ASSIGNED TASK
Each line of the data that mentions the string "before" needs to be identified and copied.

*** Block opens ***

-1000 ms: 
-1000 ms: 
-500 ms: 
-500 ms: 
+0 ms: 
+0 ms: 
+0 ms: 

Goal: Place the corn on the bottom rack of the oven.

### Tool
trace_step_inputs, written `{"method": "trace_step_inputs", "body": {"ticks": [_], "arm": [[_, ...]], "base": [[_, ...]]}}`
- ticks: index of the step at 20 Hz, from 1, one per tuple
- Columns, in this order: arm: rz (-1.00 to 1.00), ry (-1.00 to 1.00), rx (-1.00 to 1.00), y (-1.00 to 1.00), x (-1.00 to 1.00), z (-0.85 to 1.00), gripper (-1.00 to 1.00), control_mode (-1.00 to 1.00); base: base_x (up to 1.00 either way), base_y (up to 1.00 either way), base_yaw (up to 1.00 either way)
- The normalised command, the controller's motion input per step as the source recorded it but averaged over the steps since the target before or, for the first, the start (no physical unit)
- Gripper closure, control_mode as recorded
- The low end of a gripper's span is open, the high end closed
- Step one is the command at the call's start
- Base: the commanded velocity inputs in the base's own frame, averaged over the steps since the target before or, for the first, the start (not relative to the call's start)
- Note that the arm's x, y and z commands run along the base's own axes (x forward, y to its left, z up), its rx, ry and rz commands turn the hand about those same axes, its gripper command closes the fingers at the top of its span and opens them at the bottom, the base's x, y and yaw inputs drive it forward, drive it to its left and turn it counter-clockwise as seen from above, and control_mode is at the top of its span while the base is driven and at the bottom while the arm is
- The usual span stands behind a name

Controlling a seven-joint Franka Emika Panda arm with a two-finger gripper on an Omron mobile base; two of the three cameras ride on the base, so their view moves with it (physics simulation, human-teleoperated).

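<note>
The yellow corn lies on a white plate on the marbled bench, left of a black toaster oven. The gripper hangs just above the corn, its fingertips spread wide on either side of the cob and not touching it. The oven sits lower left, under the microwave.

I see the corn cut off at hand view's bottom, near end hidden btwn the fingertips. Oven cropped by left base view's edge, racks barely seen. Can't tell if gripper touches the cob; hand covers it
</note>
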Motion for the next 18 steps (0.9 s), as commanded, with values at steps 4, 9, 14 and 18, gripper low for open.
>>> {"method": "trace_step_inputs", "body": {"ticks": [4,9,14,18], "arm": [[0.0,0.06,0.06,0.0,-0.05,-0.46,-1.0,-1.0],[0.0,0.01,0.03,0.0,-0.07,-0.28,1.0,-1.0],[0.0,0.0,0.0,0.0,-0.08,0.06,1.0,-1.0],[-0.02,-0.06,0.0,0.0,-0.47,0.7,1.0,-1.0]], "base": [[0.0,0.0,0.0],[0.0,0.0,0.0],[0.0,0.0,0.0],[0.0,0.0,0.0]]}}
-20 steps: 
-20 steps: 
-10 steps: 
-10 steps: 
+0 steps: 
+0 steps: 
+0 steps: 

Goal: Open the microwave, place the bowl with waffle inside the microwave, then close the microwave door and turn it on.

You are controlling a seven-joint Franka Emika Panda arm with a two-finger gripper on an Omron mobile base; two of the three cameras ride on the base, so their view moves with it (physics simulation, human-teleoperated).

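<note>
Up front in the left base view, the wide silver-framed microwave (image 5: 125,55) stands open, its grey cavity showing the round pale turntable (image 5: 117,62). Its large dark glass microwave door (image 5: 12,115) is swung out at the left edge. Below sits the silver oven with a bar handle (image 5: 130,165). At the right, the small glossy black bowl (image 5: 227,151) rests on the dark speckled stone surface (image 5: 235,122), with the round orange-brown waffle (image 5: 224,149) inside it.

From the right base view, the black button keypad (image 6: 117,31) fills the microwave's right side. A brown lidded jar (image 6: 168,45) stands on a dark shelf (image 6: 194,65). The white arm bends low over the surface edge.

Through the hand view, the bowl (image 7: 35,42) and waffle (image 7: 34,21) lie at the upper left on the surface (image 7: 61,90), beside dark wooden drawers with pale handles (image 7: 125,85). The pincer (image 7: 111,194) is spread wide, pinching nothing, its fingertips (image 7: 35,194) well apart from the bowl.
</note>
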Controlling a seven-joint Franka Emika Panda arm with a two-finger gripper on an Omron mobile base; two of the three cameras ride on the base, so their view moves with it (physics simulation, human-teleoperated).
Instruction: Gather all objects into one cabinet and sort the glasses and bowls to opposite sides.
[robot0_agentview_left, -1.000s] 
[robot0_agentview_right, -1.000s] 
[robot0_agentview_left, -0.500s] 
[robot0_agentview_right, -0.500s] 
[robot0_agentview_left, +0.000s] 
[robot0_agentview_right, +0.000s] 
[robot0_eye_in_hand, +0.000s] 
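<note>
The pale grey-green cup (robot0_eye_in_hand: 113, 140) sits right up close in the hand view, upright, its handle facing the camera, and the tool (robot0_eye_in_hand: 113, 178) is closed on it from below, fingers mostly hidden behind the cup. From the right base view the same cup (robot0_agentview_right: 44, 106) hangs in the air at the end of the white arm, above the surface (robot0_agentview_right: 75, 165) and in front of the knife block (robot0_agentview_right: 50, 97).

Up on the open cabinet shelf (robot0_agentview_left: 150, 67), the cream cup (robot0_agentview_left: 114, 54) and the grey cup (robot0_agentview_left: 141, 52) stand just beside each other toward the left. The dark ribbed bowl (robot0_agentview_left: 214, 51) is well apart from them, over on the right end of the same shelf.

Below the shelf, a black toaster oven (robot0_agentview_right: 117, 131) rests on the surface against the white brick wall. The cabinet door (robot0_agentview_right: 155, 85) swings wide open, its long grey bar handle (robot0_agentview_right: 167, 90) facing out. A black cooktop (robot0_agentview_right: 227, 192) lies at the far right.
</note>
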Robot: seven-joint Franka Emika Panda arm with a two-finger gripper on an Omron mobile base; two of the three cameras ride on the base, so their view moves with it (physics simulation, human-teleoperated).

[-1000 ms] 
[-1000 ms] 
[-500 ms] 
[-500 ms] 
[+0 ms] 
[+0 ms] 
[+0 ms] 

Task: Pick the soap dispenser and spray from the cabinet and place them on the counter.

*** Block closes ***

TASK RESPONSE
- The normalised command, the controller's motion input per step as the source recorded it but averaged over the steps since the target before or, for the first, the start (no physical unit)
- Base: the commanded velocity inputs in the base's own frame, averaged over the steps since the target before or, for the first, the start (not relative to the call's start)

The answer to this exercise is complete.